I read a couple quotes by Albert Einstein that got me thinking. He said "Education is what remains after one has forgotten everything he learned in school." He also said "It is a miracle that curiosity survives formal education."
I started thinking about my youngest son and how hard he is struggling against the "system". He doesn't want to conform. He doesn't want to be forced to learn what someone else thinks he needs. He wants to branch out on his own. Learn what interests him. And he wants to do it his way.

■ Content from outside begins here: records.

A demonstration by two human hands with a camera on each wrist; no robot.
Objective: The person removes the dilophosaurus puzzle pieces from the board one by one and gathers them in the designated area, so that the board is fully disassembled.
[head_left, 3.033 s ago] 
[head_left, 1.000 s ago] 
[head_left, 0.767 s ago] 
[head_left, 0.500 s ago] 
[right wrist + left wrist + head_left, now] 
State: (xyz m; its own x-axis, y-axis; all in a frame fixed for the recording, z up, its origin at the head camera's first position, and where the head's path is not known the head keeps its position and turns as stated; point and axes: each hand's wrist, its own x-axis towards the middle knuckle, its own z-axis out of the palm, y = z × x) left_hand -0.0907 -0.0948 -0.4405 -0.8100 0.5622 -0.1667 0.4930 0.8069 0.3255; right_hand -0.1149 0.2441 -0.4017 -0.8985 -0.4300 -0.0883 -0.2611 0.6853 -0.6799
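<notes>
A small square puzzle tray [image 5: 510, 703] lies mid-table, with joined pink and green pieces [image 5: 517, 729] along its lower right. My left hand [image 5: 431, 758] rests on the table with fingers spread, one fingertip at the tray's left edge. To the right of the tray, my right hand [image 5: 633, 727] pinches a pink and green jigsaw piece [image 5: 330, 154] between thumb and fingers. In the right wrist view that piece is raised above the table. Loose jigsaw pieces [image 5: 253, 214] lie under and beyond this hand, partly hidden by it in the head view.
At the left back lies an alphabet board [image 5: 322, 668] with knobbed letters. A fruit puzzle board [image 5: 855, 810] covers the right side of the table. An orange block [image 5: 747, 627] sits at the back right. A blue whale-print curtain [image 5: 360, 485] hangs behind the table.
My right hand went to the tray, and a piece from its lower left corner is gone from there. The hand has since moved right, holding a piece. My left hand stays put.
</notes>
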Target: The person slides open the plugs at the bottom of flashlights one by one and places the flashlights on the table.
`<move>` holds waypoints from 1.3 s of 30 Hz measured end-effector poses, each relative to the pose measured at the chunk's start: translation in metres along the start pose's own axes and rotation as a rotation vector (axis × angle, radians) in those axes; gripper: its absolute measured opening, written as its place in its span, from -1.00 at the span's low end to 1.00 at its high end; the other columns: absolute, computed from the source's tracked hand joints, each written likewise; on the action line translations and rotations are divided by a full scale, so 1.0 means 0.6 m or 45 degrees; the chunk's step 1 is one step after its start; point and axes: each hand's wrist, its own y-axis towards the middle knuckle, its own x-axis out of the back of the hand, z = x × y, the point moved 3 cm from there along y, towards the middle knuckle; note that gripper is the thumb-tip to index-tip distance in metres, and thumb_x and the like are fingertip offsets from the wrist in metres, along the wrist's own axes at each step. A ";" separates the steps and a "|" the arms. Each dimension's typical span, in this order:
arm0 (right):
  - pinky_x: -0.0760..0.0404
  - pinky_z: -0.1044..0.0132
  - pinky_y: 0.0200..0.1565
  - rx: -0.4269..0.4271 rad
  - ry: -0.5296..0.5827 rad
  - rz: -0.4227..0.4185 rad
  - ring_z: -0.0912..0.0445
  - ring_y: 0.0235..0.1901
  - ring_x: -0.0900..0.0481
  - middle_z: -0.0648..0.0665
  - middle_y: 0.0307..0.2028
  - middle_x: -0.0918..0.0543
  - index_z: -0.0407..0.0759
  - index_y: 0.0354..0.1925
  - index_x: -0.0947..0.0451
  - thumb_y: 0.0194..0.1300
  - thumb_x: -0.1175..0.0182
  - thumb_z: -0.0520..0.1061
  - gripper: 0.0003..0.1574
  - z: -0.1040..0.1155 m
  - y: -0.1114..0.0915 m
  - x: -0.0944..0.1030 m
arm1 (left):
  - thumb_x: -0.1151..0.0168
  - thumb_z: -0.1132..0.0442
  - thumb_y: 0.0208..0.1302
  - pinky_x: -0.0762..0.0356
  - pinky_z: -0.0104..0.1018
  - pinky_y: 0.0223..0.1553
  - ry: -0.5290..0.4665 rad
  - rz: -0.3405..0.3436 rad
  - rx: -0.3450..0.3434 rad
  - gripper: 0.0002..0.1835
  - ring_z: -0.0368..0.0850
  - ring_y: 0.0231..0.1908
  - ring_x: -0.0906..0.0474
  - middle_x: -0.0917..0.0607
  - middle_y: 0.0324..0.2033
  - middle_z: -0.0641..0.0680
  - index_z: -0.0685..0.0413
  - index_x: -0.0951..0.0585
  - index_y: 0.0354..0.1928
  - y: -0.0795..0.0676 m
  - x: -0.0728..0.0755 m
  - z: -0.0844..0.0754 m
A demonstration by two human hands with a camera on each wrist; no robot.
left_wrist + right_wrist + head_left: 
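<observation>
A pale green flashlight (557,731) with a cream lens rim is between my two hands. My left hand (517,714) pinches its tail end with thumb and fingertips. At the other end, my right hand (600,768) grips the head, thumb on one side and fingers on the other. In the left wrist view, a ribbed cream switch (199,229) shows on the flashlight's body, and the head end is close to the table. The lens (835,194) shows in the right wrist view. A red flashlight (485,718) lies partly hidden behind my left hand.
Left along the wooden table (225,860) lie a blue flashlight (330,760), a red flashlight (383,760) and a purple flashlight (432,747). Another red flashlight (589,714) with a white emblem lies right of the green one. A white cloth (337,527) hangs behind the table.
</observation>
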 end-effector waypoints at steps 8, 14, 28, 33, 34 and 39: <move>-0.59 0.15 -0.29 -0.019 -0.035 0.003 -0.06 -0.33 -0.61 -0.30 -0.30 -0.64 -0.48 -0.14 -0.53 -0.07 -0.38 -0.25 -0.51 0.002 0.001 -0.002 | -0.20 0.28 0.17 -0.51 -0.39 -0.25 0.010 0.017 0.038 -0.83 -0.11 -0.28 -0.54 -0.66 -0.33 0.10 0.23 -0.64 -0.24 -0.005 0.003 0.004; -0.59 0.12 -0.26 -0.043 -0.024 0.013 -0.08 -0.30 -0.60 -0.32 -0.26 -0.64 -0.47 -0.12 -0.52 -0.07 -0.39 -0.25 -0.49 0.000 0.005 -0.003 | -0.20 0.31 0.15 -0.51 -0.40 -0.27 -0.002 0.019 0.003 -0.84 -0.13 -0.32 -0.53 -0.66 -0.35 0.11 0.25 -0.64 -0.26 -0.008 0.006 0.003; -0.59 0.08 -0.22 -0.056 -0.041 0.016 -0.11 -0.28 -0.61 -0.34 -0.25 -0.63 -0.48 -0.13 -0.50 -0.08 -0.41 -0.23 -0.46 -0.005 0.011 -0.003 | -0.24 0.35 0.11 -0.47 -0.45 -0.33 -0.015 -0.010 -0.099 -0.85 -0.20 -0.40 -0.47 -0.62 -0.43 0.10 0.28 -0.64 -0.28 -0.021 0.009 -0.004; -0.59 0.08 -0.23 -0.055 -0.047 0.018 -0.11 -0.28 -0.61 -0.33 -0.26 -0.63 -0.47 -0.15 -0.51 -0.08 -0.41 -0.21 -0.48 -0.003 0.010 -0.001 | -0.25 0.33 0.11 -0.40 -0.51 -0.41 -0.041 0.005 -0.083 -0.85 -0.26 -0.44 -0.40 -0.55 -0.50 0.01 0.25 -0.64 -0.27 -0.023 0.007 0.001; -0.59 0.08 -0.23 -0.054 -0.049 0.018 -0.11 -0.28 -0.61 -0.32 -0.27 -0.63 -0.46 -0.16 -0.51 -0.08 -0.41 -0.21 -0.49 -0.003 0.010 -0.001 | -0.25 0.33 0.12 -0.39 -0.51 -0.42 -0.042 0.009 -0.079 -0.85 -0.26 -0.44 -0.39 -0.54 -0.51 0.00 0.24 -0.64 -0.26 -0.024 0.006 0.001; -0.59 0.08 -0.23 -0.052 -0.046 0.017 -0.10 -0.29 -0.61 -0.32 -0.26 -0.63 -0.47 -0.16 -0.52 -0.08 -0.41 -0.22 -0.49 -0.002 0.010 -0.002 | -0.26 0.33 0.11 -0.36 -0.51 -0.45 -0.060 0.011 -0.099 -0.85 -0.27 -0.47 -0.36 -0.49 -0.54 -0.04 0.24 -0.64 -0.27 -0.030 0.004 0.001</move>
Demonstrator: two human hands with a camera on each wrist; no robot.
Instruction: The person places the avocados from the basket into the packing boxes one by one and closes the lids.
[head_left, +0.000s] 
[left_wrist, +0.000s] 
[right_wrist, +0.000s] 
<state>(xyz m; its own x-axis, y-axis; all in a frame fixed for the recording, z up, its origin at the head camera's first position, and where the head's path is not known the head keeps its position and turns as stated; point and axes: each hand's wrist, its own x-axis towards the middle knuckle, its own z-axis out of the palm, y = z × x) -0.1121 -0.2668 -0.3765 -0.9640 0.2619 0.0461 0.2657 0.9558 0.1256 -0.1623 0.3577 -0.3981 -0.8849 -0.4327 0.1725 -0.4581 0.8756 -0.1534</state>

I look at all of my kids. Some are great in school, some do well, some struggle and some just get by. But I look at them and I see so much potential. Potential to be whatever they want to be. Potential to be an expert in whatever they choose. But I also see a system that can not allow them to choose. They have to learn to read NOW! They can not wait until they are ready because the teachers do not have the time to deal with children that can not teach themselves by reading it. I see a system that teaches children that their ideas of how thing should/could or might work is wrong because someone already looked into it and found out that it works another way. There's no use in trying it out for yourself. I see a system that takes nice round children and shoves them with all their might through a square hole and on the other side, our most mold able, darling children have been purposefully shaped into what the "system" wants them to be. They are looking forward to administrative careers, doctors, lawyers, nurses or IT administrators. Where are our pyrotechnics? What about our Roller Coaster Builders? Our treasure hunters? And how about our designers?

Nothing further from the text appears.